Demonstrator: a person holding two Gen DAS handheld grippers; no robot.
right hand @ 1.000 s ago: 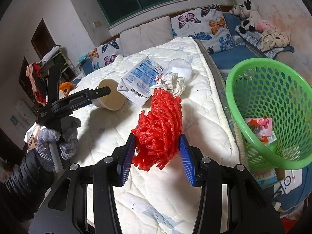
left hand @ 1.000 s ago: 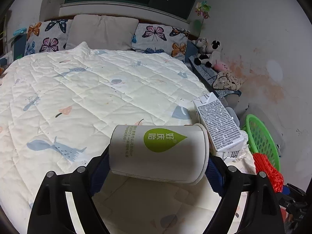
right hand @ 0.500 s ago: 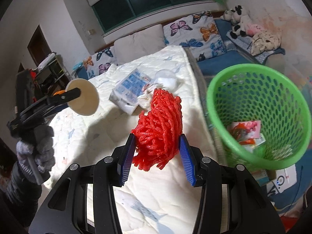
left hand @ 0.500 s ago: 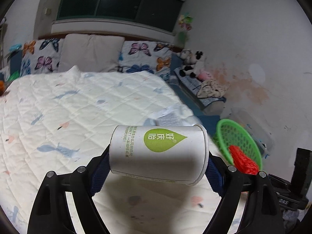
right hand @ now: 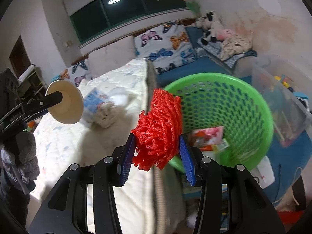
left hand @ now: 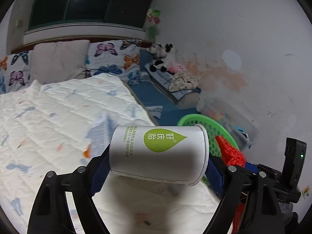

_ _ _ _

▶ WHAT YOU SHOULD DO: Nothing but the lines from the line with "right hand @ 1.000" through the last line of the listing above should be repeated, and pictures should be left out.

▶ SOLUTION BELOW:
right hand @ 1.000 s ago: 
left hand @ 1.000 s ago: 
right hand @ 0.500 s ago: 
left hand @ 0.500 s ago: 
right hand @ now: 
left hand @ now: 

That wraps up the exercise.